# What you should do
Find the line with "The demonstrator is" and the line with "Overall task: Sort" in the entries below; output exactly those two lines, every line between them, and no others.

# Data to process
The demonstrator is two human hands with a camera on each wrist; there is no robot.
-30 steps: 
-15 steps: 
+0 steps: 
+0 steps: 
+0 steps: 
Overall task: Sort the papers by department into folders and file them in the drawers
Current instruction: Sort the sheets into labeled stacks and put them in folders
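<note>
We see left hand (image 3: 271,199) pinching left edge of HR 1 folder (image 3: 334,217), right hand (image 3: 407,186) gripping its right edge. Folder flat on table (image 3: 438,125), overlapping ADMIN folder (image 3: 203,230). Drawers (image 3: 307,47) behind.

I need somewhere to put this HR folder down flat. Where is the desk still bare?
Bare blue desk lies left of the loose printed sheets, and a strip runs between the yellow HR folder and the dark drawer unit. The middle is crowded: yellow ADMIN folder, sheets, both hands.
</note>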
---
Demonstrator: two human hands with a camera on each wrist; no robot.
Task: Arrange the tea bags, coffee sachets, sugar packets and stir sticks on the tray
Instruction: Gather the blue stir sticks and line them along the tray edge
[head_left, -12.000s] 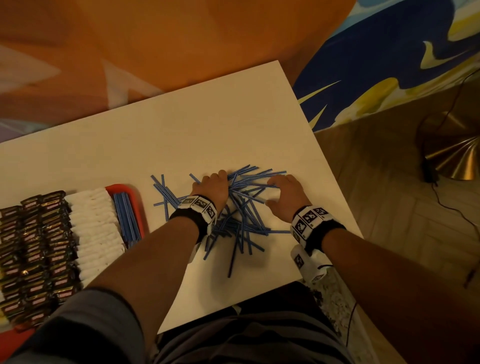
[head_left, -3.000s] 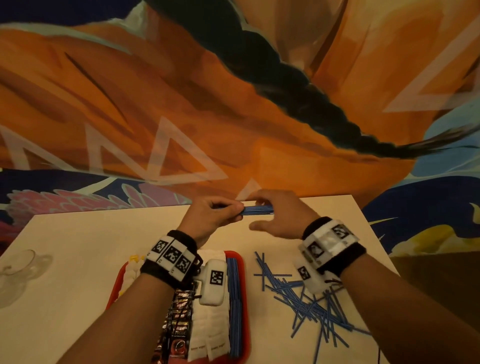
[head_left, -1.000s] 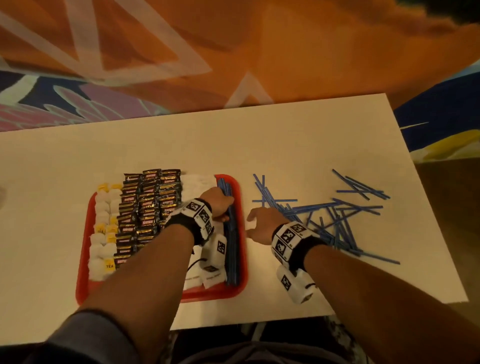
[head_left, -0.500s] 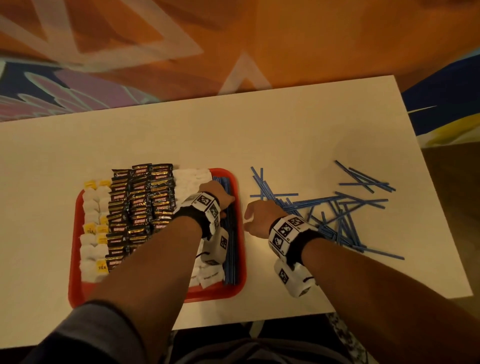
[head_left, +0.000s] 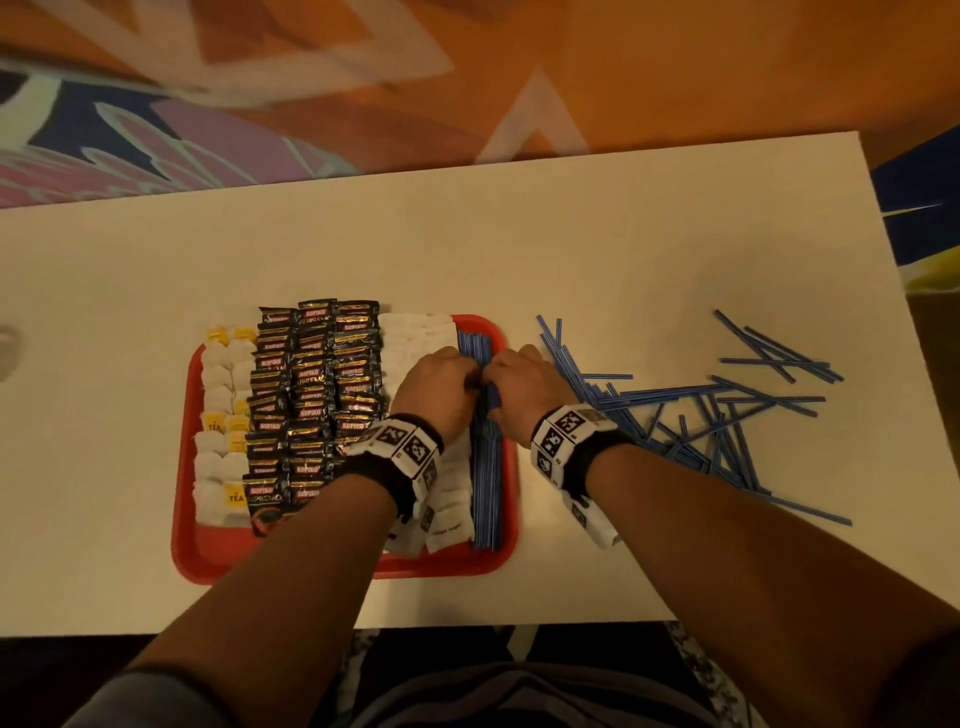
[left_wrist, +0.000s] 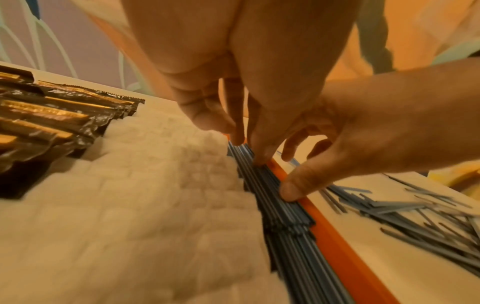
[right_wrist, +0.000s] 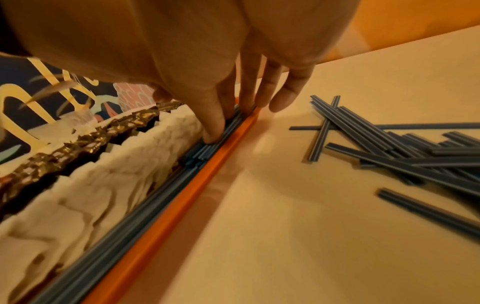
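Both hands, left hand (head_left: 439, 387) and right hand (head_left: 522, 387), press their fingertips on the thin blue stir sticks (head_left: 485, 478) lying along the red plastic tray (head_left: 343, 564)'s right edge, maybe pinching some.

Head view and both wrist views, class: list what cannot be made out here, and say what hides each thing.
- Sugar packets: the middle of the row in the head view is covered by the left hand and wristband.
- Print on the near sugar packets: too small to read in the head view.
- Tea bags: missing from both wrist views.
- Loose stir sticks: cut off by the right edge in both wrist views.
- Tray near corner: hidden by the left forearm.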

# The completed task
The demonstrator is two human hands with a camera on each wrist; there is no robot.
-30 steps: 
-15 steps: 
+0 steps: 
+0 steps: 
+0 steps: 
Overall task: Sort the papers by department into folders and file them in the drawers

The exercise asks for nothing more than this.